Social impact investing isn’t just for bleeding hearts anymore. Investing in companies with strong environmental, social, and governance (ESG) credentials has grown from an idealistic niche to a highly profitable investment strategy.
A number of studies and data points suggest that an ESG investment portfolio tends to outperform one that gives scant regard to corporate ethics, environmental sustainability, and social impact.
However, those patterns have yet to play out in the cryptocurrency and blockchain market. Indeed, crypto’s best investment vehicle to date, bitcoin, is notorious for the power consumption required to process transactions.
But if the crypto market follows traditional investment patterns, investing in blockchain projects with strong environmental, social, and governance properties may soon bear fruit.
Social Impact Investing: A Growing – And Profitable – Trend
Social impact investing was once a feel-good buzz phrase to encourage ethical behavior among investors and money managers. Today, it is now rewarding those investors with real returns.
According to portfolio analysis firm MSCI, ESG investing has a clear demographic dimension to it. Eighty-seven percent of millennials regard ESG considerations as important in considering investment allocations. For Gen Xers and baby boomers, those figures are a respective 65 and 48 percent.
The firm’s research found a “causal relationship between ESG characteristics and levels of valuation.” They were cautious not to assert any blanket conclusions, in part because of studies excluding alcohol and tobacco producers and the relative scarcity of long-established trends. All the same, the company’s studies found that companies with positive ESG ratings were less risky and “… were more profitable and paid higher dividend yields, while controlling for other factors.”
More bullish supporters argue that ESG investing should overperform other investments in the long term, because ethical companies do not rely on morally dubious short-term habits, which tend to be unsustainable. Social impact investing, according to this reasoning, is less risky.
According to Morningstar, sustainable funds outperformed normal funds in 2018, and there is every reason to assume that the pattern will continue in the future. MSCI’s own World ESG Leaders Index has performed in line with its World Index over the past twelve years.
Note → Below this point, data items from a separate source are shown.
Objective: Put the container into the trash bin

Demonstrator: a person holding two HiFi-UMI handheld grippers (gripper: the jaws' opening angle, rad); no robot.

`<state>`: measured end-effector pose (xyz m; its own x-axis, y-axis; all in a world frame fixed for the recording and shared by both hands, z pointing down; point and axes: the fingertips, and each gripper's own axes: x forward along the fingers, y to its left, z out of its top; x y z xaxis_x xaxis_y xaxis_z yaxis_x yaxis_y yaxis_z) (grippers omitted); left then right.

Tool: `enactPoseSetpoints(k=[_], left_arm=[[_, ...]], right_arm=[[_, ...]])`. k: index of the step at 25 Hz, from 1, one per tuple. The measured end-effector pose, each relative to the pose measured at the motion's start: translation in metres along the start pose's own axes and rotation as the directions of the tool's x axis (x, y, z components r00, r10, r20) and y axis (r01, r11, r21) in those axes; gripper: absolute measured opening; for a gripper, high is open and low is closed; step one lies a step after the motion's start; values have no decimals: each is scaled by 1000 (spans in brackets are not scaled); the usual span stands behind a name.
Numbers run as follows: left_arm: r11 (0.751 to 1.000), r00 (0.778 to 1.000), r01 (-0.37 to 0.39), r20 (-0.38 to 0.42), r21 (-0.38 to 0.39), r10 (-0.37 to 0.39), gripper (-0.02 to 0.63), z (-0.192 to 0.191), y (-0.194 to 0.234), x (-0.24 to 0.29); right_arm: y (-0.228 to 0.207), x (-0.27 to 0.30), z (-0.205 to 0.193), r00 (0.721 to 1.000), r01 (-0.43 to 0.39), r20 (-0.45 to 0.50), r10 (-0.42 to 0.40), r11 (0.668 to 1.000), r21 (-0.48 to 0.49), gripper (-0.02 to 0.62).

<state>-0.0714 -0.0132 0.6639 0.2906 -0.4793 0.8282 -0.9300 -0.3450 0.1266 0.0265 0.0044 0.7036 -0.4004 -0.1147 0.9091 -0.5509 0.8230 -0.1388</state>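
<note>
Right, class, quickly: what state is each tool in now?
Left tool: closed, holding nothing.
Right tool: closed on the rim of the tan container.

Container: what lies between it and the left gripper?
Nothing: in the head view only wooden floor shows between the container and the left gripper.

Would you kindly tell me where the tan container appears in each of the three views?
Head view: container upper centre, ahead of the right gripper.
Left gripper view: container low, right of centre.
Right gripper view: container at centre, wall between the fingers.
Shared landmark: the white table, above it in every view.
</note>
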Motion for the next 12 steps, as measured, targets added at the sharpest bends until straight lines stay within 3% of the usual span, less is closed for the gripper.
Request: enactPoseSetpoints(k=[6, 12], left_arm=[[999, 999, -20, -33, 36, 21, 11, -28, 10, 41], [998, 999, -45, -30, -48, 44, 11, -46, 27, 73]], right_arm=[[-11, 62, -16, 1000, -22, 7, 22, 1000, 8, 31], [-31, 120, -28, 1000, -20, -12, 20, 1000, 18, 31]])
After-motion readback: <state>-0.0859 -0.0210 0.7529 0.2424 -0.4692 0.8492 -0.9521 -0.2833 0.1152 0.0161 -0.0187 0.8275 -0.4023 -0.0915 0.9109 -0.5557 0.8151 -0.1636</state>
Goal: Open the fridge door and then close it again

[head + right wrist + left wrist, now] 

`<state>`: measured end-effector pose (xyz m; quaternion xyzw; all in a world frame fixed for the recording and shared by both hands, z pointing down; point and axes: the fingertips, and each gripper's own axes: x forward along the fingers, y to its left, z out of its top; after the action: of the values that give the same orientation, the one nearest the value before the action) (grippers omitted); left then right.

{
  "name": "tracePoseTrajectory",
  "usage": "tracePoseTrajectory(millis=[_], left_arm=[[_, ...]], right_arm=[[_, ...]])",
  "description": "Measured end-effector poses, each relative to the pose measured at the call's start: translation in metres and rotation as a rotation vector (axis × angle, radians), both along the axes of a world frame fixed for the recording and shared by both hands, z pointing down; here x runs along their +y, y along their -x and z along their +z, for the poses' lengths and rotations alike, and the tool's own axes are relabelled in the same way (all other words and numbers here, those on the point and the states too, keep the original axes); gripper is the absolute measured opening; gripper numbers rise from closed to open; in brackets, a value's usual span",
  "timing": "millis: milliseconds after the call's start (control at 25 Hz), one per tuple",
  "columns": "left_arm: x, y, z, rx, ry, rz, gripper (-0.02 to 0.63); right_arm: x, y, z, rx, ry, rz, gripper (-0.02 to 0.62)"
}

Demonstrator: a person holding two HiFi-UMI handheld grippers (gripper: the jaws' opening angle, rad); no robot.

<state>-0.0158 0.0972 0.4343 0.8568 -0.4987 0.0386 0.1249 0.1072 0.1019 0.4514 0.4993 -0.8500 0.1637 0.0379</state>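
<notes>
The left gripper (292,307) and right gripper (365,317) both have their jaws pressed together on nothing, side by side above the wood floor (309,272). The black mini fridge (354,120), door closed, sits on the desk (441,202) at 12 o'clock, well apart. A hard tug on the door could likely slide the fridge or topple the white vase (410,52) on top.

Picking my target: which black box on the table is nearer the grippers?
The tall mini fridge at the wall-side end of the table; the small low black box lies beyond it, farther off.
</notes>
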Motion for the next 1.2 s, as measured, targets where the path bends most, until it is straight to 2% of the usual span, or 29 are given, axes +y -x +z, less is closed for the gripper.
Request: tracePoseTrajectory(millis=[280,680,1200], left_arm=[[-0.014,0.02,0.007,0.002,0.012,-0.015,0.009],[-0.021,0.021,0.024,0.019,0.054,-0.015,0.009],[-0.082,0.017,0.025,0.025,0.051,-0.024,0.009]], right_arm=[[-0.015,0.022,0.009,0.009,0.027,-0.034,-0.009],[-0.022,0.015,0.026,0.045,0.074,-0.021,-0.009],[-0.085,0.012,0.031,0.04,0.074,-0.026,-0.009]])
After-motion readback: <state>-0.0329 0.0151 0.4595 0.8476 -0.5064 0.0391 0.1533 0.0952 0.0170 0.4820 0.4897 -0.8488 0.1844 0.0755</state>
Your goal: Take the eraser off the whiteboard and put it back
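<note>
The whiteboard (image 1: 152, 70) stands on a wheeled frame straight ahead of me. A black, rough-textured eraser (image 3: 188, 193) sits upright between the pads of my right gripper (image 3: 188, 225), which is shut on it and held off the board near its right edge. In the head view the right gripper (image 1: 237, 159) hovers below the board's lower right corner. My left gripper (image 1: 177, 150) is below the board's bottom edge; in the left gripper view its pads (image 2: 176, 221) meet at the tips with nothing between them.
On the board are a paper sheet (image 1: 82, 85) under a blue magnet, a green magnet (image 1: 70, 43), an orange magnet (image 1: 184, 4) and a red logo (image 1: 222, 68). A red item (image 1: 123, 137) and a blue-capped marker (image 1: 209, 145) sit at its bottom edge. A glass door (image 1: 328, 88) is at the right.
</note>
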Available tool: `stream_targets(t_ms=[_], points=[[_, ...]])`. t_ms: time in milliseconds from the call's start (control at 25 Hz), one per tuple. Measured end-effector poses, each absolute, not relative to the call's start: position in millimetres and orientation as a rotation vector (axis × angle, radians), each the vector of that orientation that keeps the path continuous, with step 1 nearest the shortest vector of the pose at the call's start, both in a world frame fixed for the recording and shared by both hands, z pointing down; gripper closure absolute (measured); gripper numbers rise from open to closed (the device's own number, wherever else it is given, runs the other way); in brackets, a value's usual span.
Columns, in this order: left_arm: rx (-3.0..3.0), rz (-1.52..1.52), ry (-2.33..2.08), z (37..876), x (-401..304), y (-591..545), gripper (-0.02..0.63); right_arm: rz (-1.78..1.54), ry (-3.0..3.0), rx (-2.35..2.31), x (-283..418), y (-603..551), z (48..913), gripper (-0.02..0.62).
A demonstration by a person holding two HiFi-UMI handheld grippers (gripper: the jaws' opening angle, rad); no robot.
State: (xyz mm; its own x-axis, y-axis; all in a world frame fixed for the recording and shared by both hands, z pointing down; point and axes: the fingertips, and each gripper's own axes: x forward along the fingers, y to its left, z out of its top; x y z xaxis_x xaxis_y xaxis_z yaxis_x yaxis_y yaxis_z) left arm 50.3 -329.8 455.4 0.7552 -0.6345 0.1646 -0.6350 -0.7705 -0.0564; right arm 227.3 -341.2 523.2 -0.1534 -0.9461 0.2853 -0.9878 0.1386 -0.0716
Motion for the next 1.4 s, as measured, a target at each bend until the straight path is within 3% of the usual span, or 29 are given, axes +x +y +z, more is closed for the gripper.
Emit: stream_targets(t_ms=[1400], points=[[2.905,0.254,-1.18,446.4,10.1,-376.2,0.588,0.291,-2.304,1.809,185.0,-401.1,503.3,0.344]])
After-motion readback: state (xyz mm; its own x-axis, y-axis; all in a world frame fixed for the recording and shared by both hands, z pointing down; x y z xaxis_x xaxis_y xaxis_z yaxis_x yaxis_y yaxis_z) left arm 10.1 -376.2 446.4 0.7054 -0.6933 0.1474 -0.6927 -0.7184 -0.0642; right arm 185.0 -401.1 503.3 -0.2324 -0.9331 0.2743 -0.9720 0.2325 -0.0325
Oxford University published a study finding that “80% of the reviewed studies demonstrate that prudent sustainability practices have a positive influence on investment performance.” Of course, these findings could be skewed by a shift in investor tastes: as more money is seeking ESG compliant investment vehicles, ESG investments could ultimately outperform thanks to growing levels of investor interest.
Is Social Impact Investing Succeeding In Crypto?
The crypto and blockchain sector offers a number of ethical investment choices. Australia’s Power Ledger (POWR), an energy exchange platform, has struck up a number of partnerships and appears to be leading the race for a peer-to-peer energy exchange. Its ROI to-date is minus 6 percent, which still outperformed the altcoin market over the past two years.
Decentralized utility company ImpactPPA aims to create a platform where donors decide how to help renewable energy projects around the world. It has won its fair share of awards and plaudits, and returns could well follow.
The AIDCoin (AID) project began as a high-profile ICO with the aim of “developing multiple blockchain based solutions to bring back the trust to the charity sector by making donations trackable and efficient.” It has since lost almost all of its value, down almost 99 percent from its all-time high.
The SEEDS project is yet to be launched, but has a unique model of ensuring that “12.5% of all new Seeds are directed toward Local and Global grants to regenerate [the] planet.” It will soon launch on the TELOS network, which is quickly becoming a leading social impact platform.
So while social impact investing is currently a mixed bag for crypto and blockchain investors, the sector is only starting to germinate. As ESG investing becomes more popular among Millenial investors, the trend could start to bear fruit.